South Korea Calls Emergency Meeting After Surprise NK Missile Launch

A test of a short-range ballistic missile by North Korea in the early hours of Monday morning has led to South Korea’s new president calling an emergency meeting of his nation’s National Security Council, CNBC reports.

According to Fox News, a statement from the U.S. Pacific Command in Hawaii confirmed that the missile was launched at 5:40 a.m. Monday North Korean time — 4:40 p.m. Sunday Eastern Time — from Wonsan on North Korea’s eastern coast. It stayed aloft for approximately six minutes before it splashed into the Sea of Japan, the statement noted.

The missile was of the Scud series, the Soviet-developed short-range missile that became widely known for its usage during the first Iraq War in 1991.

Unlike most of North Korea’s recent launches, the missile fired early Monday was not of a new class of weapons. The North Koreans have a considerable stockpile of Scuds, which can fly up to 620 miles in modified trim; Monday’s launch only flew 280 miles.
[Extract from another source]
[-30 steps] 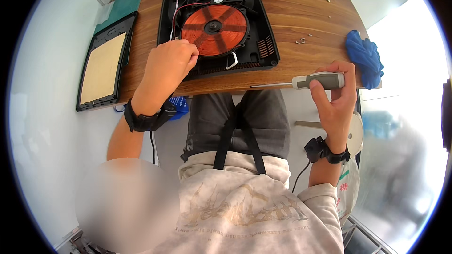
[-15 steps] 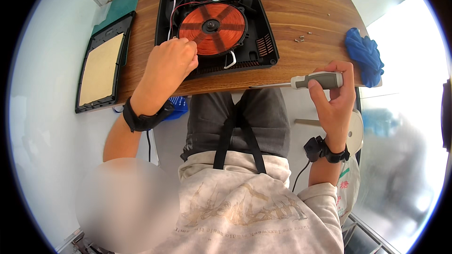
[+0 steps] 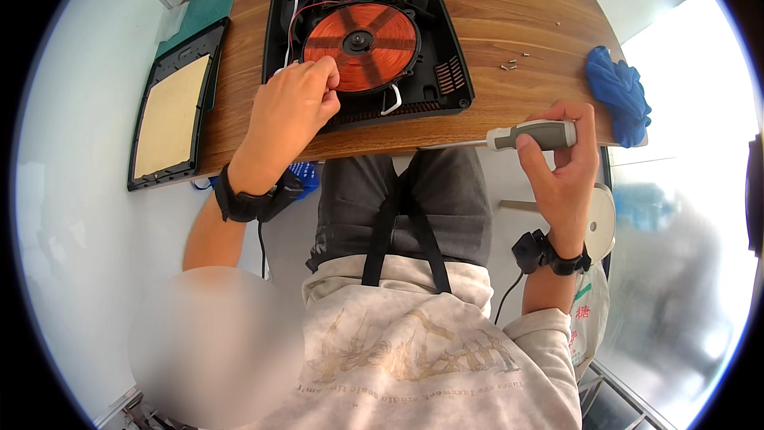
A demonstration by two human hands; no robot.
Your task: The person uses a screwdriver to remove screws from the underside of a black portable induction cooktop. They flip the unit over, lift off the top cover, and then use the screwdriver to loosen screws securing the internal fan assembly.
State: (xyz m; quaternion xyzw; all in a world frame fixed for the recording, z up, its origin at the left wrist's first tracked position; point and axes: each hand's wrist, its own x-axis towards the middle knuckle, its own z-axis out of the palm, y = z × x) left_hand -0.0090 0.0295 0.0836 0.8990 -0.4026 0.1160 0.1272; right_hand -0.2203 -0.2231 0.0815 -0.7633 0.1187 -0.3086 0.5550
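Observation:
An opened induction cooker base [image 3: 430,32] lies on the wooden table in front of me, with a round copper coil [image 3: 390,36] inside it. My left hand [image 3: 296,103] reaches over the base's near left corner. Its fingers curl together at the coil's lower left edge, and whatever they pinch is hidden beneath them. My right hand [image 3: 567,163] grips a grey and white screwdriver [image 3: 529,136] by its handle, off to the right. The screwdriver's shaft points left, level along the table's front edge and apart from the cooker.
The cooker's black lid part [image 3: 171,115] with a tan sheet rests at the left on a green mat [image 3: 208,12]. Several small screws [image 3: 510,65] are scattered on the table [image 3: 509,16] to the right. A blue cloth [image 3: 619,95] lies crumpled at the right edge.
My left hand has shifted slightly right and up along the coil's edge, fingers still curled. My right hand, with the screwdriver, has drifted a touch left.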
However, the missile launch was the third since South Korean President Moon Jae In was elected and sworn in on May 10, which was enough to press President Moon into calling a meeting of his National Security Council.

Japan was swift to act, as well.

“As we agreed at the recent G7, the issue of North Korea is a top priority for the international community,” Japanese Prime Minister Shinzo Abe said in remarks to the press. “Working with the United States, we will take specific action to deter North Korea.”
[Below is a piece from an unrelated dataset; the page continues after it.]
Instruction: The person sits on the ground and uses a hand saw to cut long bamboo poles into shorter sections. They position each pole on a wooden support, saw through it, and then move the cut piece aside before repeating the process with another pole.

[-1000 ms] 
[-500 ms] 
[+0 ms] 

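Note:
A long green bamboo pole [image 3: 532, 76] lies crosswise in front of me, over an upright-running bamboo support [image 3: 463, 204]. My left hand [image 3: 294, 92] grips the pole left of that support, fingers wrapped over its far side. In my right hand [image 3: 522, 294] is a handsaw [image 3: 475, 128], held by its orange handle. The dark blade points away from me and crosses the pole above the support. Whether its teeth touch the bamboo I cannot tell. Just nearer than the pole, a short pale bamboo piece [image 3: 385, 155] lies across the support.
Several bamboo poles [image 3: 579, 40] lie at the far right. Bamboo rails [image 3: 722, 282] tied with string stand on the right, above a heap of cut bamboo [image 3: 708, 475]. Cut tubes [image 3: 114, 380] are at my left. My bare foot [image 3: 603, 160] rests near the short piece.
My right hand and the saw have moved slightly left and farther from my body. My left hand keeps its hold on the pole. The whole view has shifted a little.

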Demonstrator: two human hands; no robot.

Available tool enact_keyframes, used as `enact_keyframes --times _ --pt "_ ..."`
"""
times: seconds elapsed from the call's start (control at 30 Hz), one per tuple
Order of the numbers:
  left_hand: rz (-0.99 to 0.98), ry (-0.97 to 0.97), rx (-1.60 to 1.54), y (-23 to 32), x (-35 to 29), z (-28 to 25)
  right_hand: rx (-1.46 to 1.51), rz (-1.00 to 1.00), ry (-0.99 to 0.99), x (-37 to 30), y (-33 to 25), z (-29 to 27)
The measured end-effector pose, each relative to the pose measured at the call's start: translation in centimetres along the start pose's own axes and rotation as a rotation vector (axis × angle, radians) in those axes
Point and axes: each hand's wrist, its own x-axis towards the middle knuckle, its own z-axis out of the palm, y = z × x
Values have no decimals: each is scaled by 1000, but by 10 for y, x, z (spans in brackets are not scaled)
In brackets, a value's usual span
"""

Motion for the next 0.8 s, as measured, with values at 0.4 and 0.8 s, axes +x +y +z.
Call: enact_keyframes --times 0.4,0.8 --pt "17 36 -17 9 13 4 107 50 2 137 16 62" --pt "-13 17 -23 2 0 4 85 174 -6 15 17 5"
“We cannot tolerate such repeated actions from North Korea, and we have lodged a strong protest against North Korea, criticizing them in the strongest form,” said Japanese Chief Cabinet Secretary Yoshihide Suga.
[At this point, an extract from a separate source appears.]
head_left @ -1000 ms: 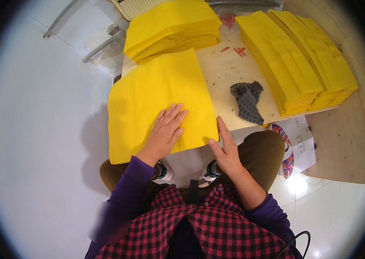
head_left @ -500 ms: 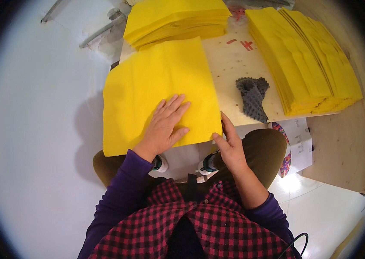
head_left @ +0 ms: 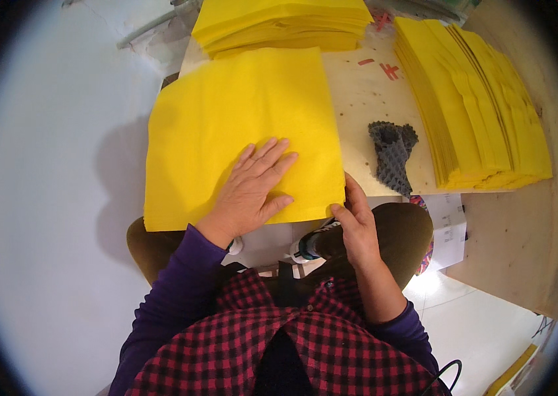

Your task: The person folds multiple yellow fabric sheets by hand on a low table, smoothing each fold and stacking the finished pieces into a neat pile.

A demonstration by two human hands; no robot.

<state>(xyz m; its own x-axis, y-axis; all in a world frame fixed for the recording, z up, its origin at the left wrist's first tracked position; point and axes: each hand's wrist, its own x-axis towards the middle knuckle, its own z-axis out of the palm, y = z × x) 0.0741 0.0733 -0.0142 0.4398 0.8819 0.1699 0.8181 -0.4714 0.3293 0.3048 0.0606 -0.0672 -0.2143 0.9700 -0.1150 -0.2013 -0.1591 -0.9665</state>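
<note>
Facing you is a pale wooden surface [head_left: 363,96], speckled with small dark spots and carrying red marks [head_left: 390,70] toward its far side. A stack of yellow sheets [head_left: 239,92] lies at the near left, its near end reaching past the surface's edge above your knees. Another yellow stack [head_left: 279,33] sits at the far left, just beyond it, and folded yellow piles [head_left: 473,105] stand along the right. Between them and your stack rests a crumpled grey textured cloth [head_left: 394,158]. A wooden panel [head_left: 510,247] rises at the right, with a white paper [head_left: 448,228] near it, and a glossy floor [head_left: 463,323] shows at the near right.

Your left hand [head_left: 250,188] lies palm down on the top sheet, fingers spread toward the far right, its grip released. Your right hand [head_left: 358,221] is at the stack's near right corner, thumb against the corner and fingers along the right edge; you cannot tell from this view whether its grip is pinching the sheets. Both forearms come in from the near side, sleeves purple.
</note>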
The White House said that President Donald Trump had been briefed on the launch, but offered no further details.

The test comes two days after Abe and Trump agreed to expand sanctions on North Korea at the G7 summit. The White House said that would include “identifying and sanctioning entities that support North Korea’s ballistic missile and nuclear programs,” according to Reuters.

Will sanctions be enough? They haven’t worked yet. Kim Jong Un continues his provocations unabated. It’s clear that a strong statement needs to be sent to the North Koreans — but part of the problem for the global community, it seems, is figuring out just what that entails.